Get started by creating a new repository. To do so, navigate to a Project in Foundry, select + New in the top-right, then select Code repository.

For this guide, we will write a SQL transform. Give your repository a name, then select SQL in the dropdown under Language template. Then, select Initialize repository.

new-branch-dialog

2. Import your data

If you’ve already imported a raw dataset that you will be working with, you can move on to the next step. Otherwise, you can download this sample dataset:

Download titanic.csv

Refer to the guide on manual data uploads to learn how to upload this dataset into your Project alongside your repository.

repository and dataset

3. Create a branch

By creating personal branches to make changes, instead of directly editing the master version of the code, you can safely collaborate on the same Code Repository with your colleagues. You can track and undo changes as well as merge changes into the master code. Code can be reviewed on a line-by-line basis meaning that changes to production pipelines can easily be discussed amongst teammates. To learn more about branching in Foundry, see this page.

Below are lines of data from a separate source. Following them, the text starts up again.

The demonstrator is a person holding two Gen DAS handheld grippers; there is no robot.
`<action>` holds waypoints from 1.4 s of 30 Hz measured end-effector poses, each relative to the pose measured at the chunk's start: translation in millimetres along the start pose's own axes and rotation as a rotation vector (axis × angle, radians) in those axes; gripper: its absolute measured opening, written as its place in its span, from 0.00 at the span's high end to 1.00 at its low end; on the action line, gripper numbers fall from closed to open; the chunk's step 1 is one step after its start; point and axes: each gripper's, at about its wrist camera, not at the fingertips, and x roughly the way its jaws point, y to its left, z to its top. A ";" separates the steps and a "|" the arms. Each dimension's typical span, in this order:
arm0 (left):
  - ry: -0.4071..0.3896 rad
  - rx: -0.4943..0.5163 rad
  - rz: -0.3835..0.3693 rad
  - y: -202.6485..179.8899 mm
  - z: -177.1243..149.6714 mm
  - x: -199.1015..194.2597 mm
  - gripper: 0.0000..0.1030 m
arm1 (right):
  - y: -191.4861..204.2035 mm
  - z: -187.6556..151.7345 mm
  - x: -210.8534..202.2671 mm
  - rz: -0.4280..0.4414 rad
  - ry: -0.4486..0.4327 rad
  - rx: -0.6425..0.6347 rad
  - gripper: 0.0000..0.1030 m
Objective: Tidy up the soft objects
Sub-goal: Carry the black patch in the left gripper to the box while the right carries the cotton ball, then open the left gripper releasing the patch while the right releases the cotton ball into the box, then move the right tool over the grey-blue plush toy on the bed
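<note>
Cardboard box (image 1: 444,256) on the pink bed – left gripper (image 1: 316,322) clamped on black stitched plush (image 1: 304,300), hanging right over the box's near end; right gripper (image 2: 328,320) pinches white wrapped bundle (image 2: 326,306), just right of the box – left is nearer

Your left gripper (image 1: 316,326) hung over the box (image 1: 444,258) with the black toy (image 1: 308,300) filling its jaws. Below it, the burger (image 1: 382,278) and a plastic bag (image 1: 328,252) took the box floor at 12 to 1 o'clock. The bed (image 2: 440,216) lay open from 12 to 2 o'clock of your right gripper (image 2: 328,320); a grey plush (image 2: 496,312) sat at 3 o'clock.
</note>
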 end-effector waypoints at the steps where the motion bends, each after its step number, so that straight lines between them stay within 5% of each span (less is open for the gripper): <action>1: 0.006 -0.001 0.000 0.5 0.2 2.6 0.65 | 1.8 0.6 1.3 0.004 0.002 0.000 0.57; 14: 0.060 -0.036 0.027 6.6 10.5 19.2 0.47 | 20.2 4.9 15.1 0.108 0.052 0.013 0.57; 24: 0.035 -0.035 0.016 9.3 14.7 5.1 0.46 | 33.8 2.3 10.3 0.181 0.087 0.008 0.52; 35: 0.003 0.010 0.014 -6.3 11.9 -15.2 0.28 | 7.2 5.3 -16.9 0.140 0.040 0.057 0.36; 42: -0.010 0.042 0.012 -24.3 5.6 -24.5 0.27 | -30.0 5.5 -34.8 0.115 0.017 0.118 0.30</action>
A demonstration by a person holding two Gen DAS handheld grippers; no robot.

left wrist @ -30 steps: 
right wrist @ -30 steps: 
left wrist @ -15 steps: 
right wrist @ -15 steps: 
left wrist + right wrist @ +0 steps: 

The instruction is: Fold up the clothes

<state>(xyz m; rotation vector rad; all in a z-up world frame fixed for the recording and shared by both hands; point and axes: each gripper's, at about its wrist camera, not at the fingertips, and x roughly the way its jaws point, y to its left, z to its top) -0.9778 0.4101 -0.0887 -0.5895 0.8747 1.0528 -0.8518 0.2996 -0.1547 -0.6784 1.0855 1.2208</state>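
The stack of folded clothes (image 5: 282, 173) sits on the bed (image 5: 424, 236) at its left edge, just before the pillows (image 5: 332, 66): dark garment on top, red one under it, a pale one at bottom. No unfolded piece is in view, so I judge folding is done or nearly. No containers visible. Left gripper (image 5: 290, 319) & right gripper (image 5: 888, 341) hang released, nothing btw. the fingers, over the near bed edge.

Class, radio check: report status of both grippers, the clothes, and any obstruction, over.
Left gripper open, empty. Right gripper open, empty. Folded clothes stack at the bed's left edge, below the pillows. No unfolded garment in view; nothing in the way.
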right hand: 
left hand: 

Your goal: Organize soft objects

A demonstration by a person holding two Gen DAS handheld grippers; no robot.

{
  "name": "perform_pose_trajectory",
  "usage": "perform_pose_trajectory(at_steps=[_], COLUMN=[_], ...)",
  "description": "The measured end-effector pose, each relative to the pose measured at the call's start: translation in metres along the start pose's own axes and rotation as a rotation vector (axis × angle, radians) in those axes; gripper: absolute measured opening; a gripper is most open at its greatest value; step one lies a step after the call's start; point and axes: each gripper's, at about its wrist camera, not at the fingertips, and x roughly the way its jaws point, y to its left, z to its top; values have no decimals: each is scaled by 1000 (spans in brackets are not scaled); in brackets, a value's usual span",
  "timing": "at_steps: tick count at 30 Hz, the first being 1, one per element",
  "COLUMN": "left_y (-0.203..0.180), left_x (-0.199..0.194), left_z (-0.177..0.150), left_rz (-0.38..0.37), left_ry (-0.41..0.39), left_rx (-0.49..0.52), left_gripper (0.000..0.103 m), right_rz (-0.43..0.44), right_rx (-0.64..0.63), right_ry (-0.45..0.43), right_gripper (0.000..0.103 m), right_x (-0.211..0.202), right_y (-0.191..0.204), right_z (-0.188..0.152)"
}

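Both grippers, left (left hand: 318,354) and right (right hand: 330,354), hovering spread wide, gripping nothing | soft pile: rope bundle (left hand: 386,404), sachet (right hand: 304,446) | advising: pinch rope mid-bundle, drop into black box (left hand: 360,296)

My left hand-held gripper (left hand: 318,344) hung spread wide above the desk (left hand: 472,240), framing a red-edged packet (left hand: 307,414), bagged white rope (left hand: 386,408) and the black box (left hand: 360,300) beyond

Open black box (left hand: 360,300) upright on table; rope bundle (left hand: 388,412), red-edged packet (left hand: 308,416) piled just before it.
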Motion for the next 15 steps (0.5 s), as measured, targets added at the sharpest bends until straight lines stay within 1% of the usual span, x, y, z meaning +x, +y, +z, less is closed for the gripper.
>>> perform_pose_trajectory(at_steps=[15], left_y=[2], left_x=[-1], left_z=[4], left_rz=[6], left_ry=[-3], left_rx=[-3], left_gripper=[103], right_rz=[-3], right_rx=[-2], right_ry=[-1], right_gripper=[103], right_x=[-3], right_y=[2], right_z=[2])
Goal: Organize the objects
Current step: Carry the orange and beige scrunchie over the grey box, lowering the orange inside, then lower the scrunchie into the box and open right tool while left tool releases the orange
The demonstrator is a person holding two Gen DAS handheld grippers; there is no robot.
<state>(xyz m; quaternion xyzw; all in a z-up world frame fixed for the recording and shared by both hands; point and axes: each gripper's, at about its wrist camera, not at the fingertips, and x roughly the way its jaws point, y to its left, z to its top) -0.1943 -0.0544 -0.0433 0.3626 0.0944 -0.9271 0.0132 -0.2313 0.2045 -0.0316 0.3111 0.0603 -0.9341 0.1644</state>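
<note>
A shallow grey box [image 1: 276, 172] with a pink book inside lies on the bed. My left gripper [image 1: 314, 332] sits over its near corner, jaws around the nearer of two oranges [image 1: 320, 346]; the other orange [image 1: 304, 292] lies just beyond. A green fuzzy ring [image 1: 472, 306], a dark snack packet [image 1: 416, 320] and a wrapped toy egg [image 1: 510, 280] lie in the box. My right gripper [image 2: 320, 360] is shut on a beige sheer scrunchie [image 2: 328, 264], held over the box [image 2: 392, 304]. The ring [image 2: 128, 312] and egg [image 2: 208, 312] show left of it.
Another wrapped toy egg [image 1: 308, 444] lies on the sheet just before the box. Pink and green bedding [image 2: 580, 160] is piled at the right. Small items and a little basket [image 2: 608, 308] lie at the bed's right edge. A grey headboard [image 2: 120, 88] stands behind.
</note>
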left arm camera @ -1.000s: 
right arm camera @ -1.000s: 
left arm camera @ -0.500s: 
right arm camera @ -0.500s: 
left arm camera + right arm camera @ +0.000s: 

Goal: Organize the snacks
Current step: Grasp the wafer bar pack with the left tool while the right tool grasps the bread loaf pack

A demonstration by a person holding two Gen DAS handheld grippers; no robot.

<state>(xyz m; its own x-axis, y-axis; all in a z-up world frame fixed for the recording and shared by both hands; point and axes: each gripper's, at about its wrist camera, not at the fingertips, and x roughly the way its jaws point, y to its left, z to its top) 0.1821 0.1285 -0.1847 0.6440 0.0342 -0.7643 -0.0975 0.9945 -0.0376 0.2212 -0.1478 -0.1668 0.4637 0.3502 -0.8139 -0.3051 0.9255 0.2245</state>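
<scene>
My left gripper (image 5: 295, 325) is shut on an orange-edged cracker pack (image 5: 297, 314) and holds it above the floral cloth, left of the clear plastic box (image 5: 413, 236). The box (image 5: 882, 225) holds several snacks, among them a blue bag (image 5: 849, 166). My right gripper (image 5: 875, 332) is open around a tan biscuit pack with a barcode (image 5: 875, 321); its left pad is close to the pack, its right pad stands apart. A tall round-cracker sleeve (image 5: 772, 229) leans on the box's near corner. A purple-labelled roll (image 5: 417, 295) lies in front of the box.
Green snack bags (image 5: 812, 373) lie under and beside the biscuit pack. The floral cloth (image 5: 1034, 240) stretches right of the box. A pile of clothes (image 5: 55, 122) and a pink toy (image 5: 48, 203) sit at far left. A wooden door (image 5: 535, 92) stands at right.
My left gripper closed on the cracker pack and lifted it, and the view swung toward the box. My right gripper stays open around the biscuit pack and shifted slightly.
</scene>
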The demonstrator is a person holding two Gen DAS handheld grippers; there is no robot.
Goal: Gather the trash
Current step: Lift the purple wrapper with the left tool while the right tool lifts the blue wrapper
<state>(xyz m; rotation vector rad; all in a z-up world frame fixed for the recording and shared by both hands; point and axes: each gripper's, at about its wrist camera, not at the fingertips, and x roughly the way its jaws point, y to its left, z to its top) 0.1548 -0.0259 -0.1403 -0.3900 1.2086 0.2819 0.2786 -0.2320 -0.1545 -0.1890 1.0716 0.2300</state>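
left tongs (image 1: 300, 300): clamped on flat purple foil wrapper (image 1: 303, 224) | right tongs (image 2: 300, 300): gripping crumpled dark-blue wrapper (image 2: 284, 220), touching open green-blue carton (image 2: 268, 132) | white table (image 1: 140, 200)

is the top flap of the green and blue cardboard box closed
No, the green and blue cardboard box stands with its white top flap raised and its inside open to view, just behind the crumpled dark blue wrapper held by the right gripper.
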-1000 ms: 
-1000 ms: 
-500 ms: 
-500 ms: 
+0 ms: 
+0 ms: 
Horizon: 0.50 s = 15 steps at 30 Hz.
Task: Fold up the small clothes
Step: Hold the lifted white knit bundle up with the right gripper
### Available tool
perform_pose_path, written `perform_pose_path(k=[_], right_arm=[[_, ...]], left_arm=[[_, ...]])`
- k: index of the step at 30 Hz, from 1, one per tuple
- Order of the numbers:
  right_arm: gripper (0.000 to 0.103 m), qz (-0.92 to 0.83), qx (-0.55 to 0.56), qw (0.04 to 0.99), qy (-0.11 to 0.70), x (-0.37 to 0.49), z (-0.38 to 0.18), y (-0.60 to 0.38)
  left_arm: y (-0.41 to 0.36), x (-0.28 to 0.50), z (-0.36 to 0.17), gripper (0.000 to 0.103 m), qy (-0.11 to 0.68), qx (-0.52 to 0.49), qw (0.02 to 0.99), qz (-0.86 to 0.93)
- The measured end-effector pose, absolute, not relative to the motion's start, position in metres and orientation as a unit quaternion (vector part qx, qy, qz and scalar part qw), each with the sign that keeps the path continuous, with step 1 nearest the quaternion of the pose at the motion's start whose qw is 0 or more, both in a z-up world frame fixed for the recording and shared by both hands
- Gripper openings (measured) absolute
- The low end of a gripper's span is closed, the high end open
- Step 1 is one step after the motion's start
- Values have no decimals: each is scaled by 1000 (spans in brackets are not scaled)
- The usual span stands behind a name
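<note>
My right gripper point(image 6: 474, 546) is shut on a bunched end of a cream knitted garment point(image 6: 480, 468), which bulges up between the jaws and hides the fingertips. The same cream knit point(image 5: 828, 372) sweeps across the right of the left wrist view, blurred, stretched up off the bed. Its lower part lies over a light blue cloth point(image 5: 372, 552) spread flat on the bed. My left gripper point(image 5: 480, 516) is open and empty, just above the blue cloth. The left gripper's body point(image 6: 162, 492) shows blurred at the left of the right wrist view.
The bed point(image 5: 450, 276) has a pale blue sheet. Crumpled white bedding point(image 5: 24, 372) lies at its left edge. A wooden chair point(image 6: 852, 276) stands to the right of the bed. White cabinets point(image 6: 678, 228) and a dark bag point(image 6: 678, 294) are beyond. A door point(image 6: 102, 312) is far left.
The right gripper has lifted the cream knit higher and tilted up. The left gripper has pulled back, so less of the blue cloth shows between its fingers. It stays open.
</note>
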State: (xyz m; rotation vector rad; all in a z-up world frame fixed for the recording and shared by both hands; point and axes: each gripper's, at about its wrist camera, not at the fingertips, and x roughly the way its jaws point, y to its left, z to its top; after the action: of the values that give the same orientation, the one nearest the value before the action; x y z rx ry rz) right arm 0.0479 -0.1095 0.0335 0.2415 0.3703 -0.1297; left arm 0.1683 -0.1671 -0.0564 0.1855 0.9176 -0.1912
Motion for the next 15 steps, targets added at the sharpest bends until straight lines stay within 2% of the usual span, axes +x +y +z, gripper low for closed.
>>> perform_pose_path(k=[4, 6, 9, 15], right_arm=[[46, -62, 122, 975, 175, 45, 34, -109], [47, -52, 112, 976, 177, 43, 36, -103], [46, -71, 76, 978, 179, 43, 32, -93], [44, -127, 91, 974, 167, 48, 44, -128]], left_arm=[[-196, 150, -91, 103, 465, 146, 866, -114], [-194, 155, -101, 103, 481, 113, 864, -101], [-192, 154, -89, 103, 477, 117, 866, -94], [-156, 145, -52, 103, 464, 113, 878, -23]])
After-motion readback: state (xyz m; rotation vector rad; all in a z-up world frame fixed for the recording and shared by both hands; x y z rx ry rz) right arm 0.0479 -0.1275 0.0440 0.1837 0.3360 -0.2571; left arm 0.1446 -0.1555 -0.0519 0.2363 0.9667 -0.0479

When you navigate to a Code Repository, you will be on the master branch by default. It is best practice for the master branch to be protected, meaning that it is not possible to directly edit code on that branch. Note that you can read files on protected branches, but you cannot edit or create files.

Before you can add changes to your Code Repository, you must first create your own branch which contains a copy of the code on the master branch. To create your branch, click the new-branch icon next to the current branch name.

This opens a dialog for selecting an existing branch and choosing a custom name for the new branch:

new-branch-dialog

After you create a new branch, you will see an identical file tree on the left-hand side. You’ve simply created a copy of the code on the master branch you started on. You can now edit files in your branch.

4. Edit code

Creating a new file

Now that you’re working in your own branch, create a new SQL file by clicking the ellipses icon when you hover over a folder and then selecting New file. Once you select New file, you will be prompted to select the type of file and give it a name. For this example, select SQL Transformation and pick a filename (without spaces or special characters):

create-new-file

Notice that your new SQL file is highlighted in the file tree at the position where the resulting dataset will exist when you build it.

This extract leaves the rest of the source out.